Exercise prompt:
Among the entries below, find every line that has "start" and pull it out.

(Stored items from a collection)
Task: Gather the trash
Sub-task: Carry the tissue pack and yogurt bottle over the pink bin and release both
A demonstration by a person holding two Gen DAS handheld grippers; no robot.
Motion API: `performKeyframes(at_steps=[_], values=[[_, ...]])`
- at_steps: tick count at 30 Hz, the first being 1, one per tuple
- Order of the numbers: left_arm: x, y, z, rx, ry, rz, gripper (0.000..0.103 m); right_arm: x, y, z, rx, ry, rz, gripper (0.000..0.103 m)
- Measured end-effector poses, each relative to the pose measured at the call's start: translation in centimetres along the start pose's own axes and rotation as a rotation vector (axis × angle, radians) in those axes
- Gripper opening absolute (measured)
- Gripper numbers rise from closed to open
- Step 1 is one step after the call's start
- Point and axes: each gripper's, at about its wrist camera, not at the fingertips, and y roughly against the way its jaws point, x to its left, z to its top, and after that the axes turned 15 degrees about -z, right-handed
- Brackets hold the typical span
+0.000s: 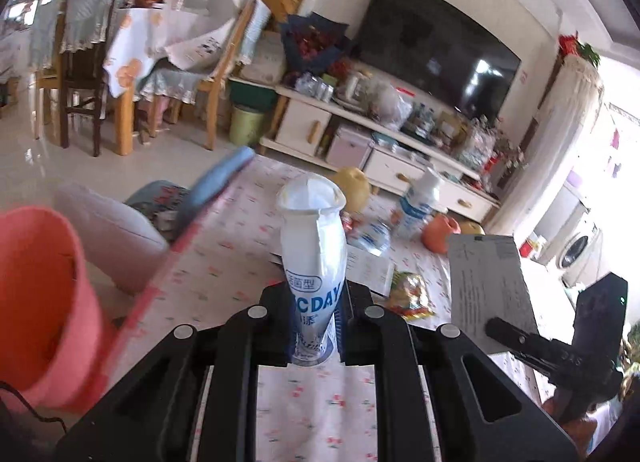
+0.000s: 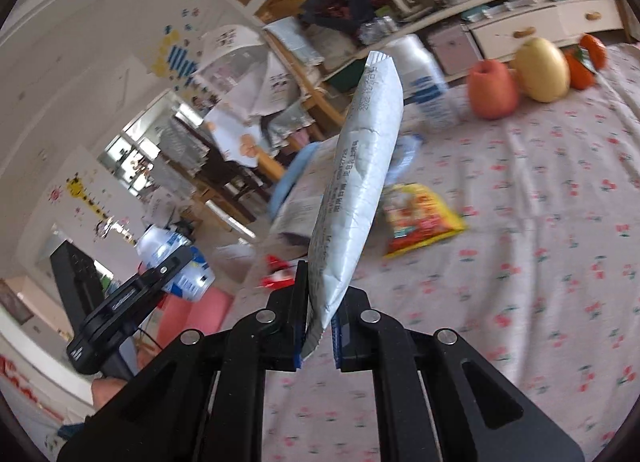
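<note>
My left gripper point(image 1: 314, 328) is shut on a white and blue yogurt bottle point(image 1: 312, 258) with a torn-open top, held above the flowered tablecloth point(image 1: 224, 262). My right gripper point(image 2: 320, 326) is shut on the lower end of a long grey-white printed wrapper point(image 2: 356, 181), which also shows at the right of the left wrist view point(image 1: 486, 290). A pink bin point(image 1: 40, 302) stands left of the table. A yellow snack wrapper point(image 2: 420, 217) and a red wrapper point(image 2: 276, 278) lie on the cloth. The right wrist view shows the left gripper with its bottle point(image 2: 180, 266) over the pink bin point(image 2: 196, 314).
Another white and blue bottle point(image 1: 420, 201), a crumpled bottle point(image 1: 372, 236), an orange apple point(image 2: 492, 89), a yellow pear point(image 2: 542, 69) and paper sheets point(image 1: 368, 266) are on the table. A blue cloth point(image 1: 216, 185) lies at the table's far-left edge. A grey stool point(image 1: 108, 229) stands beside the bin.
</note>
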Motion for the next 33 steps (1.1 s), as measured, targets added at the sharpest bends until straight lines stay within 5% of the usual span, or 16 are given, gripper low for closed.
performKeyframes(at_steps=[10, 20, 29, 32, 33], values=[[6.5, 5.6, 1.8, -0.11, 0.109, 0.09, 0.016, 10.9, -2.7, -2.1, 0.071, 0.176, 0.098, 0.011], [14.3, 10.9, 2.5, -0.2, 0.215, 0.318, 0.016, 23.0, -8.0, -4.3, 0.147, 0.338, 0.178, 0.011], [19.8, 13.3, 3.1, -0.19, 0.292, 0.471, 0.017, 31.5, -14.6, -7.6, 0.26, 0.46, 0.208, 0.011], [21.1, 13.6, 3.2, -0.176, 0.321, 0.501, 0.032, 33.3, -16.8, -8.9, 0.311, 0.489, 0.196, 0.014], [21.4, 13.6, 3.3, -0.174, 0.325, 0.518, 0.047, 33.5, -17.6, -9.2, 0.319, 0.499, 0.16, 0.014]])
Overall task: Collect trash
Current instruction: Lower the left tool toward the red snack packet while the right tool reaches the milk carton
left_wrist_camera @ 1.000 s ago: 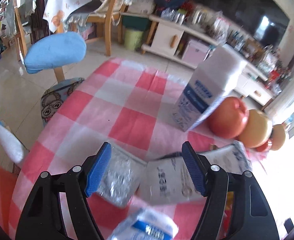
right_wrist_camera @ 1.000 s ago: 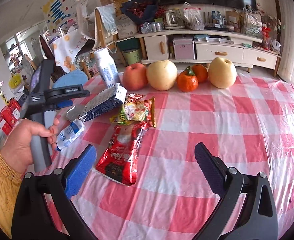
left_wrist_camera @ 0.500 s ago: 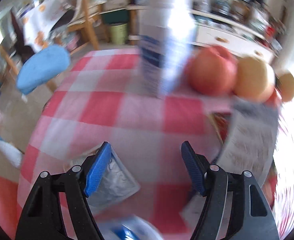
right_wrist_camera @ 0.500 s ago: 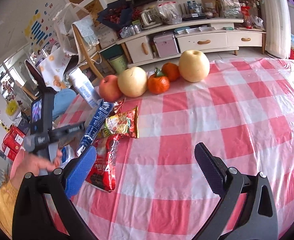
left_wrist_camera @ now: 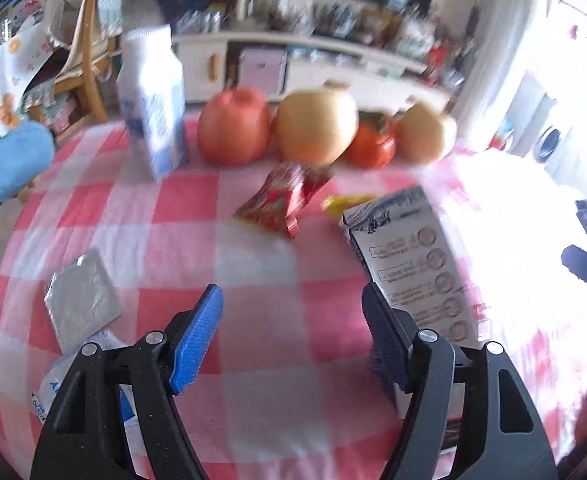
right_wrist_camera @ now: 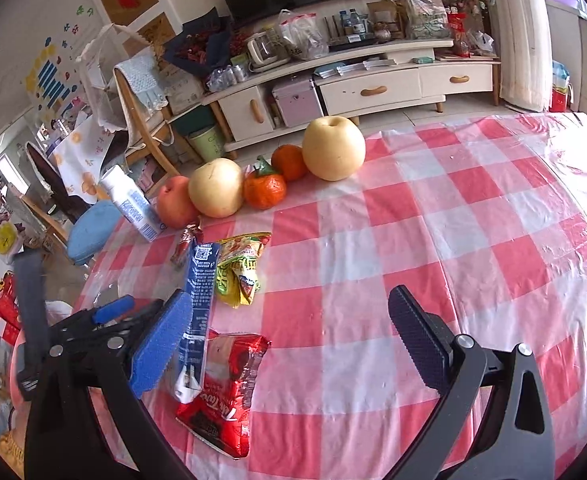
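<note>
My left gripper (left_wrist_camera: 291, 320) is open over bare checked cloth, with nothing between its jaws. A flattened blue and white carton (left_wrist_camera: 409, 272) stands on edge just outside its right finger; the same carton (right_wrist_camera: 199, 300) rises in the right wrist view. A silver foil packet (left_wrist_camera: 81, 300) and a blue-white plastic wrapper (left_wrist_camera: 61, 380) lie to the left. Ahead lies a small red wrapper (left_wrist_camera: 285, 204). My right gripper (right_wrist_camera: 293, 332) is open, a large red snack bag (right_wrist_camera: 221, 392) lying by its left finger. A yellow-green wrapper (right_wrist_camera: 241, 268) lies beyond the bag.
An upright milk carton (left_wrist_camera: 153, 100) and a row of fruit stand at the table's far edge: an apple (left_wrist_camera: 233, 128), a pear (left_wrist_camera: 317, 128), tangerines (right_wrist_camera: 265, 190) and another pear (right_wrist_camera: 333, 148). A blue-cushioned stool (left_wrist_camera: 9, 164) stands off the left edge. A sleeve shows at lower left.
The left gripper swung right, away from the foil packet and off the carton, which went from lying between its jaws to standing outside its right finger. The right gripper drew nearer the red bag.
</note>
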Available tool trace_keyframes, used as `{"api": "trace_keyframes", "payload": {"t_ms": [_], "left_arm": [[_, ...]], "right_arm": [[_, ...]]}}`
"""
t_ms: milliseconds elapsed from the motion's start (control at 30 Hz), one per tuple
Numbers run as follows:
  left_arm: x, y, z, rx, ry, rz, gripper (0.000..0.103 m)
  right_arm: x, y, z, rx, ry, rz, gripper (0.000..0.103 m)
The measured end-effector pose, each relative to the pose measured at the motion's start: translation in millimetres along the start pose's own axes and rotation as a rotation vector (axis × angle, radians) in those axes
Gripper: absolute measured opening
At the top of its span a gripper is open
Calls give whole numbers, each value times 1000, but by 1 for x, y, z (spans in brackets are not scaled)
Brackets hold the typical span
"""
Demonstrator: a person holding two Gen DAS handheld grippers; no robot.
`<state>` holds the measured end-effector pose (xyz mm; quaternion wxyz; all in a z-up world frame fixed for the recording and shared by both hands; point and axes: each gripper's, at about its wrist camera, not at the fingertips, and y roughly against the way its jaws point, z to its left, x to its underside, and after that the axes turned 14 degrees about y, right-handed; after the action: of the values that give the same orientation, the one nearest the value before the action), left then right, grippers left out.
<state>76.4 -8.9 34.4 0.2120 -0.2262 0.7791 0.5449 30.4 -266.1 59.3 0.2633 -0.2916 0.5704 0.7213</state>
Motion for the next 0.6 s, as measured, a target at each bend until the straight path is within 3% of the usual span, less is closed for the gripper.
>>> {"api": "trace_keyframes", "payload": {"t_ms": [100,267,433,500,600], "left_arm": [[-2,4,-8,72,-16,16,77],[-1,-4,-15,122,10,73,78],[10,0,-24,178,12,78,78],[13,-5,-27,157,-5,81,78],[-1,-14,-22,64,-63,31,78]], "right_arm": [[1,-2,-1,-5,-2,11,99],[0,-6,-2,-19,-12,32,99],[1,-7,-6,-25,-41,41,99],[2,-7,-9,-33,-57,44,99],[4,-9,-9,-56,-72,61,99]]}}
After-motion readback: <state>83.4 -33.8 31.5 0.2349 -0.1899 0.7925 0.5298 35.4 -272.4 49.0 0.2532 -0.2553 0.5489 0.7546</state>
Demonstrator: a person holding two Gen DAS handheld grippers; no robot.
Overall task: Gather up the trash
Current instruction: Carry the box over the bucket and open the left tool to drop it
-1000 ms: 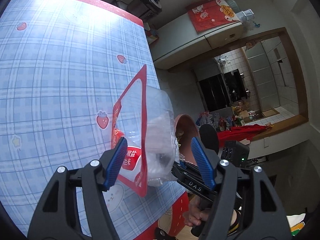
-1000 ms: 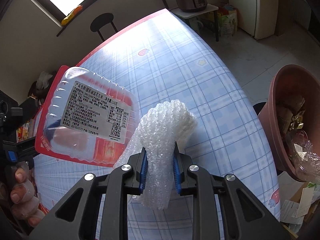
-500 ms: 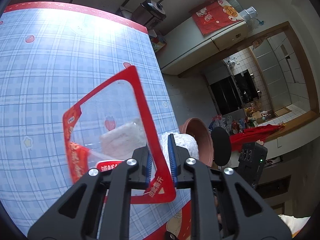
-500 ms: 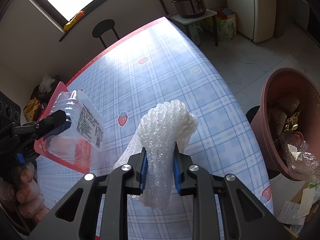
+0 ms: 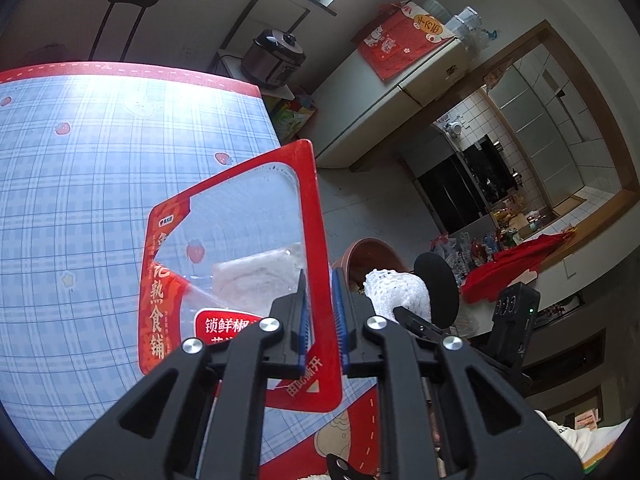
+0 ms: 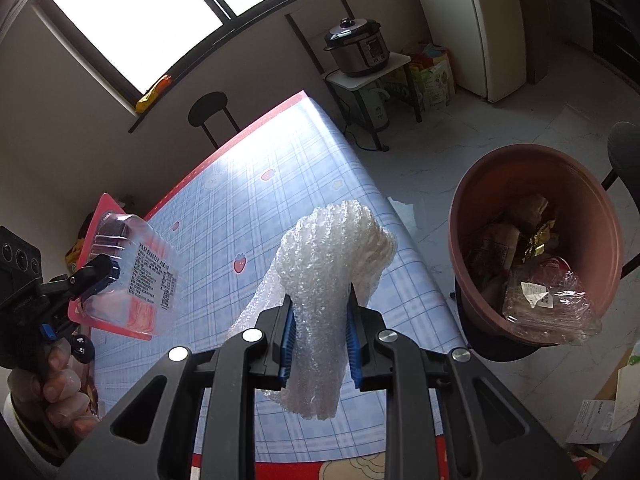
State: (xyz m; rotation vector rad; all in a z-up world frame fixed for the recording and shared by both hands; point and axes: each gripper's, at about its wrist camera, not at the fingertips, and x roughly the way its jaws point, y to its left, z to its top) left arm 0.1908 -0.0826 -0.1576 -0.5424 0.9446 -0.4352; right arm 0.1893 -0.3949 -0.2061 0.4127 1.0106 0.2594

Completed exercise:
- Measured end-effector poses, each relative to the pose measured at the call's start: translation in centimetres along the start pose's own axes and rotation as a rotation vector (axis × angle, radians) in those axes
- Step 1 is one step after the call's start
t_ms: milliseconds elapsed from the motion's start (control at 30 Hz), one per tuple
The measured end-effector pose, each relative to the pose measured at the motion's start: translation in millimetres along the start pose's own axes and rotation as a rotation vector (axis × angle, radians) in those axes

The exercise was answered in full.